Key clinical point: This study found significant increases in blood pressure (BP) during alemtuzumab infusions in patients with multiple sclerosis (MS).

Major finding: For cycle 1, systolic BP (SBP) increased by 19.2 ± 9.4 mmHg during first infusion, with comparable percentage over the next 5 infusions (16%, 22%, 17%, 11%, and 13%), respectively. Diastolic BP (DBP) increased by 6.2 ± 3.8 mmHg with similar percentage increase as well (8.4%, 11.5%, 5.5%, 7%, and 3%). Second cycle (12 months later) showed similar increases in SBP and DBP as the first cycle. Third cycle (at variable follow-up times) showed similar trends with increased SBP and DBP. Overall, 54.8% of patients had increasing BP reading by 20% or more from baseline, while 29% had increased by at least 20 mmHg from baseline.

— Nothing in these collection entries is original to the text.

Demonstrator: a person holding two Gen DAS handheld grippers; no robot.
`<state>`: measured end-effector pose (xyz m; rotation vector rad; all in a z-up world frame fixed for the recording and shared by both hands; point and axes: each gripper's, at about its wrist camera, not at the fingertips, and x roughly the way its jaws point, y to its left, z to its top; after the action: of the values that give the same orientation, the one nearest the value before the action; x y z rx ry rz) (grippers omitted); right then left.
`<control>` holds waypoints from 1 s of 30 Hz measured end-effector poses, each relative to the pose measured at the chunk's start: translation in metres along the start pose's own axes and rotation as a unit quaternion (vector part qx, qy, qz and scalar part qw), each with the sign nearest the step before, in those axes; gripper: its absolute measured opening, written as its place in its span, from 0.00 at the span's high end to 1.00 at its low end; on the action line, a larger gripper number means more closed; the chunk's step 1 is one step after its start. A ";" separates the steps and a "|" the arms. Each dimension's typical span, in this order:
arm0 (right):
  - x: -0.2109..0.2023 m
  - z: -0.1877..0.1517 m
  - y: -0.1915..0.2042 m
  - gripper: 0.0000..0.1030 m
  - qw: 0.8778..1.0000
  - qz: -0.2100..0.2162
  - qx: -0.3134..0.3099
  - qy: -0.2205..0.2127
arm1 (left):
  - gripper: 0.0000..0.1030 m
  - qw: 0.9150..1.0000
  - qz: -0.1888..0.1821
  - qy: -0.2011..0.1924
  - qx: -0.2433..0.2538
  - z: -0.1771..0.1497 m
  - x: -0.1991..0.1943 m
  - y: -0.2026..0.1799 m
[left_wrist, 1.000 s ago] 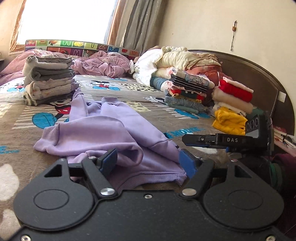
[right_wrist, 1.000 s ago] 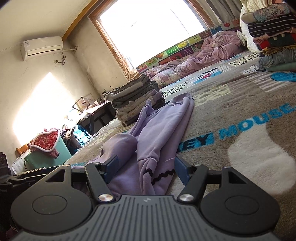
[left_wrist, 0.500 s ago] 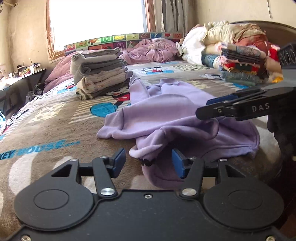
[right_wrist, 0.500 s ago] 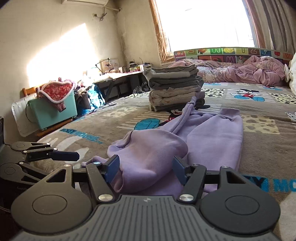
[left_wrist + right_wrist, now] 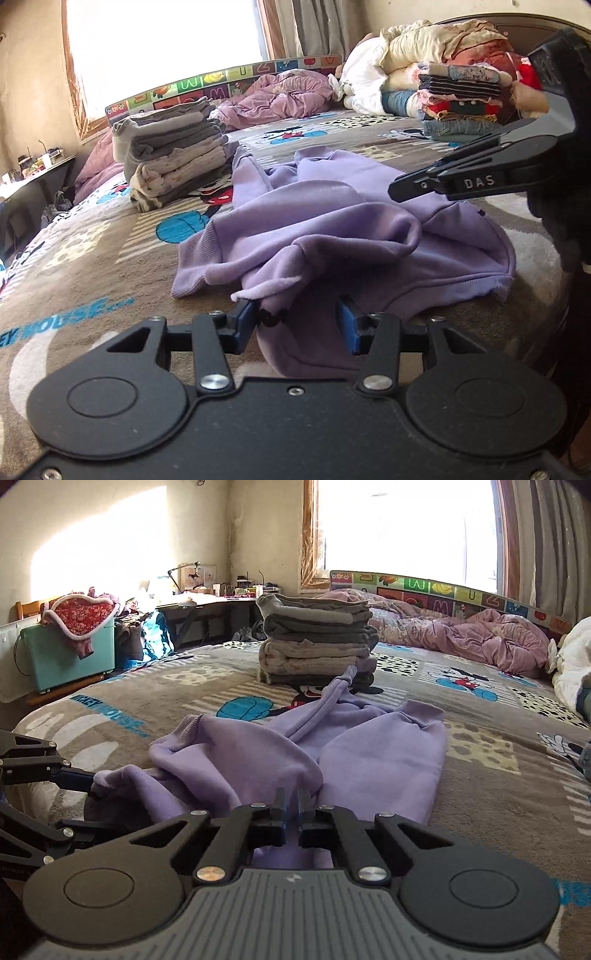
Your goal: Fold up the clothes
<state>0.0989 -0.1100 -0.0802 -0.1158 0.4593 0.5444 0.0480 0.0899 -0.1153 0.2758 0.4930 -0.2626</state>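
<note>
Lilac fleece sweatshirt (image 5: 332, 229) lies crumpled at the near edge of the cartoon-print bed (image 5: 92, 258), its hem pinched in the right tool (image 5: 291, 812), the left tool (image 5: 295, 325) half-spread, closing around a corner alongside.

Sunlit bedroom. Bright window (image 5: 406, 528) behind bed, wooden frame, grey curtains (image 5: 543, 539) at right. Cream plaster walls (image 5: 92, 520), sun patch on left one. Bed covered by brown cartoon-print blanket (image 5: 498, 775); alphabet-print board (image 5: 443, 590) along far edge. Dark curved headboard (image 5: 491, 22). Cluttered desk (image 5: 207, 602) with lamp in corner. Teal bin (image 5: 66, 653) beside wall.
</note>
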 end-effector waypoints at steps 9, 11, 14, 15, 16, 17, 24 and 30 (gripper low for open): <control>0.003 0.017 0.030 0.58 0.996 0.049 -0.072 -0.010 | 0.67 0.997 0.056 0.003 0.056 -0.001 0.013 -0.011; 0.018 0.018 0.042 0.56 0.991 0.042 -0.124 0.021 | 0.69 0.997 0.059 -0.004 0.057 0.000 0.010 -0.010; 0.040 0.019 0.060 0.59 0.977 0.032 -0.200 0.067 | 0.77 0.996 0.060 -0.009 0.059 0.001 0.008 -0.009; 0.046 0.018 0.064 0.61 0.972 0.030 -0.217 0.082 | 0.80 0.996 0.062 -0.009 0.066 0.000 0.008 -0.010; 0.050 0.018 0.066 0.68 0.970 0.029 -0.222 0.095 | 0.81 0.995 0.063 -0.009 0.073 -0.001 0.009 -0.011; 0.051 0.017 0.066 0.76 0.969 0.030 -0.222 0.101 | 0.83 0.995 0.066 -0.009 0.080 -0.002 0.009 -0.013; 0.010 0.034 0.029 0.95 0.987 0.000 -0.158 0.018 | 0.85 0.985 0.081 -0.021 0.153 -0.004 0.004 -0.029; 0.011 0.020 0.000 0.95 0.995 -0.004 -0.098 0.028 | 0.86 0.970 0.072 0.010 0.230 -0.013 0.021 -0.054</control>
<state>0.1155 -0.1006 -0.0672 -0.3219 0.4581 0.5782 0.0434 0.0403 -0.1473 0.7645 0.4260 -0.2309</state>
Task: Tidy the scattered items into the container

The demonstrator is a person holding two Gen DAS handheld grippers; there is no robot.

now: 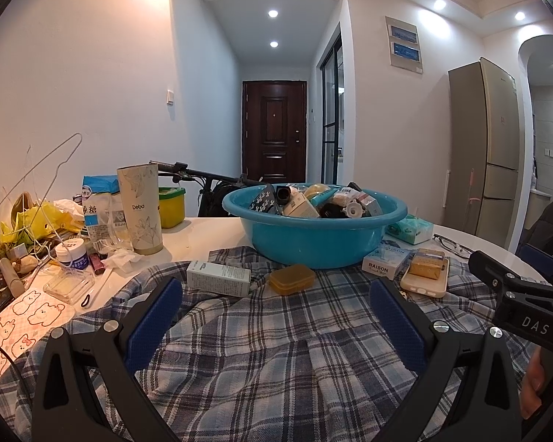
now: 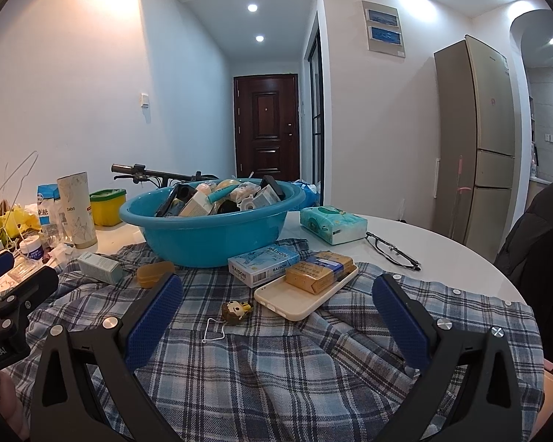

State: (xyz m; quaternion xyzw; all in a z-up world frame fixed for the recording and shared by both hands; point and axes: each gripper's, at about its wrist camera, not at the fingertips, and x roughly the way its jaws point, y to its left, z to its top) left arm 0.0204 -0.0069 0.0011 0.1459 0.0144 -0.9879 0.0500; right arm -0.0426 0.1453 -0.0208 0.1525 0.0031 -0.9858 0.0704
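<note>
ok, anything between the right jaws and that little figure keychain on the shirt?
Nothing visible. The keychain figure lies on the plaid shirt just ahead of the open right gripper; the phone case sits beside it, off the path.

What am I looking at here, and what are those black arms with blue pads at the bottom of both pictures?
Those are tongs, not a robot: a person holds one in each hand, and a small wide-angle camera on each looks forward along its two fingers. One picture comes from the left tongs, the other from the right tongs. Each also catches the other tool at its edge. Both stand open and hold nothing.

Ahead is a white table with a plaid shirt spread over it. A blue basin sits on the shirt, already piled with small things. Still lying outside it are a white box, an amber case, a RAISON carton, a cream phone case with a gold pack on it, a small figurine, a tissue pack and glasses.
</note>
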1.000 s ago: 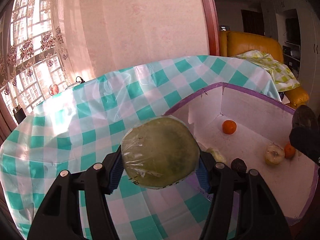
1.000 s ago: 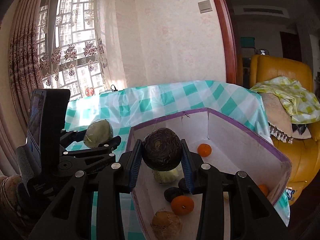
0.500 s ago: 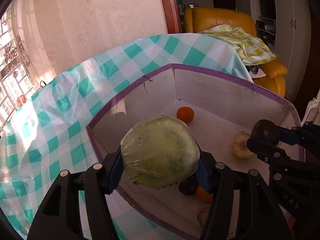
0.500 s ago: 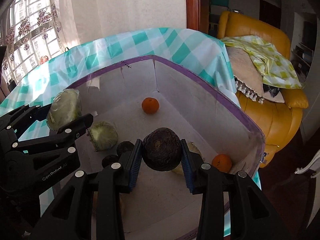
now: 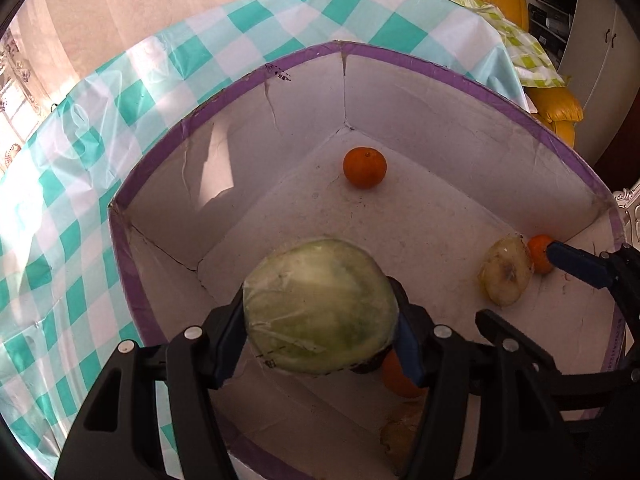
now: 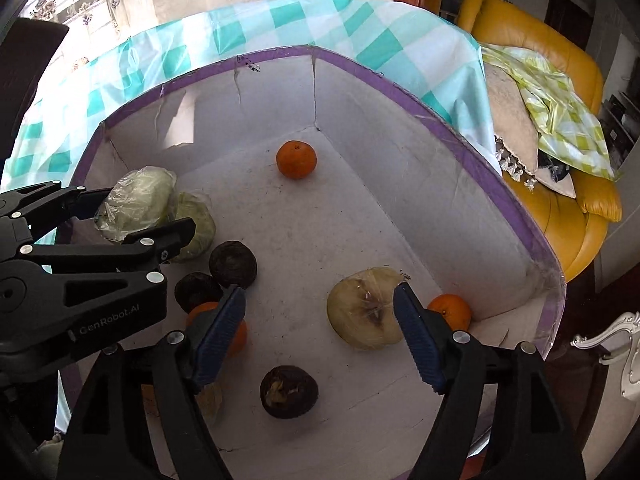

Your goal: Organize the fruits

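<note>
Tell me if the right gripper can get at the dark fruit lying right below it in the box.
Probably yes. The right gripper is open and empty, and the dark fruit lies on the box floor just below its fingers, with nothing over it.

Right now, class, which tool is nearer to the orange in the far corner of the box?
Neither clearly. The left tool, shut on the wrapped green melon, and the open right tool both sit well short of that orange.
</note>
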`<state>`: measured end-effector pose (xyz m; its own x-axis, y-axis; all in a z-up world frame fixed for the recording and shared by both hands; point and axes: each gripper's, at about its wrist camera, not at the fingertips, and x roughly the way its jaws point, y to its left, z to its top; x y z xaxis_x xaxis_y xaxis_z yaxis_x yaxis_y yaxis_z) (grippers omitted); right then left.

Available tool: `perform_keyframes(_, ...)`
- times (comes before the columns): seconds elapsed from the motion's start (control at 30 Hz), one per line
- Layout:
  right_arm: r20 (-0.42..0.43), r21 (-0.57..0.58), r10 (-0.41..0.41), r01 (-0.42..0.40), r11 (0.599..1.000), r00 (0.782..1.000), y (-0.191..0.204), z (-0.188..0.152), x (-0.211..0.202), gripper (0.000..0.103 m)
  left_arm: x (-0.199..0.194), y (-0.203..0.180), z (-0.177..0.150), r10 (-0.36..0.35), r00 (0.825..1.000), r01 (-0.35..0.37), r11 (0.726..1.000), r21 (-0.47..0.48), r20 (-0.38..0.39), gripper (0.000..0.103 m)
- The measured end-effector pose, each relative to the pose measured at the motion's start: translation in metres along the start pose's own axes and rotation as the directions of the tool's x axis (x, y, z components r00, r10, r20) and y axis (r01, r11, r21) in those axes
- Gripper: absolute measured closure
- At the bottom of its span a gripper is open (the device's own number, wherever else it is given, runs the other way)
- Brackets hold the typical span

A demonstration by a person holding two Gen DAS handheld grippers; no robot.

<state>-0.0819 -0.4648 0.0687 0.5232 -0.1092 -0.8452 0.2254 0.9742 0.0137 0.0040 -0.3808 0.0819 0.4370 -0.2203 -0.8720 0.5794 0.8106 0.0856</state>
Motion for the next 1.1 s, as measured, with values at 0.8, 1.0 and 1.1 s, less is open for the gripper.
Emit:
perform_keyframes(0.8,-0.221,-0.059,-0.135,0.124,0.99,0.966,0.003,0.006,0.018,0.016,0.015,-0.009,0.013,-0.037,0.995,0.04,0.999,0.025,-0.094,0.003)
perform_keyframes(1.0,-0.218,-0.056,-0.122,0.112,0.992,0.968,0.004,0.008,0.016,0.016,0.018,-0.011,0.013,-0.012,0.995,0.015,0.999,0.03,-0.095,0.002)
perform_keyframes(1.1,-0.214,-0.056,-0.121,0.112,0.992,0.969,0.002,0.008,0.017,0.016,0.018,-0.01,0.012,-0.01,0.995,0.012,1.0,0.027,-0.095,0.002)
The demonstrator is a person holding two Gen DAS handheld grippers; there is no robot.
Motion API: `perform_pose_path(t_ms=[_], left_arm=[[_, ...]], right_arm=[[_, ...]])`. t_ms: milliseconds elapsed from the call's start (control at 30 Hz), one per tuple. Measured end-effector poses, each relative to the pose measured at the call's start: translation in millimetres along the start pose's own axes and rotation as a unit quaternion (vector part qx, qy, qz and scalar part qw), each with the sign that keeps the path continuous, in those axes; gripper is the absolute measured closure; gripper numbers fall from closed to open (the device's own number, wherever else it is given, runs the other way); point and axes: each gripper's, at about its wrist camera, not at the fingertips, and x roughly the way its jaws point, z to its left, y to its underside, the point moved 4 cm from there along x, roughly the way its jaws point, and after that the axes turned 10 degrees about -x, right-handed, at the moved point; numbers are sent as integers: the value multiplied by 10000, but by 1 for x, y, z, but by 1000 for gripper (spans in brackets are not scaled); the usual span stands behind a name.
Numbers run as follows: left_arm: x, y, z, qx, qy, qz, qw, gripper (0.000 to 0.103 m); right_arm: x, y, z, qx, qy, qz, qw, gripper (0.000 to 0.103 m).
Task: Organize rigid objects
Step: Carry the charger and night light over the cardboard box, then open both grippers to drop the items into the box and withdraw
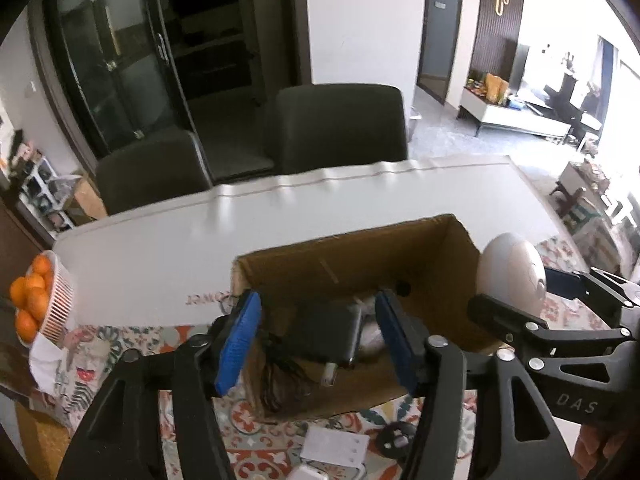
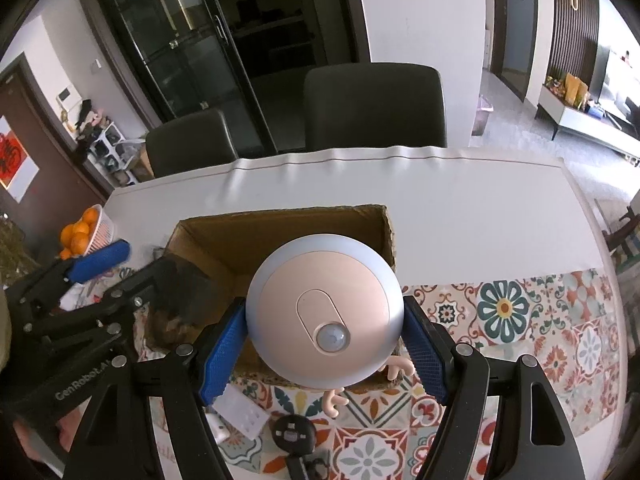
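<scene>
From the left wrist camera we see the left gripper [image 1: 318,340] with its ribbed blue pads spread wide and nothing between them, hanging over an open cardboard box [image 1: 460,256]. The box is plain brown corrugated board with a rough-cut rim. Inside lie a dark, flat, rounded-corner device [image 1: 326,332] and a tangle of thin black cable [image 1: 280,380]. To the right, the right gripper [image 1: 516,292] reaches in holding a round sensor light [image 1: 510,272] — seen edge-on here, a smooth pale dome just beside the box's right wall. Near the bottom edge a white ribbed adapter [image 1: 334,446] and a small black round plug [image 1: 396,438] rest on the patterned tablecloth [image 1: 568,308]. A white slatted basket of oranges [image 1: 56,300] sits at the far left of the table.

From the right wrist camera, the right gripper [image 2: 324,332] is clamped on the sensor light [image 2: 324,308], pads pressing its left and right rim. It is a disc with a silver-grey ring and a matte pinkish face turned toward the lens; the oval inset runs diagonally (upper left to lower right), ending in a faceted sensor dome. It is held above the near part of the box [image 2: 280,224], hiding much of the inside. A small peach antler-shaped piece [image 2: 336,398] pokes out below it. The left gripper [image 2: 100,258] stands at the left by the box's wall.
</scene>
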Motion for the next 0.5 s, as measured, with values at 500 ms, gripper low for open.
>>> perform_pose_path(t_ms=[500], left_arm=[[-22,11,55,-600,-896,-281,9938,11]], right_arm=[[14,-17,33,-423,-89,62,9990,28]])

Study details: The data come from a retrospective study of SBP and DBP in MS patients treated with alemtuzumab at the London MS Clinic (n = 31; 64.5% females; mean age, 35.2 years).

Disclosures: No study sponsor was identified. Eslam Shosha and Christine Tomkinson reported no disclosures. Sarah Morrow and Courtney Casserly reported relationships with multiple pharmaceutical companies.

Source: Shosha E et al. Eur J Neurol. 2020 Nov 11. doi: 10.1111/ene.14633.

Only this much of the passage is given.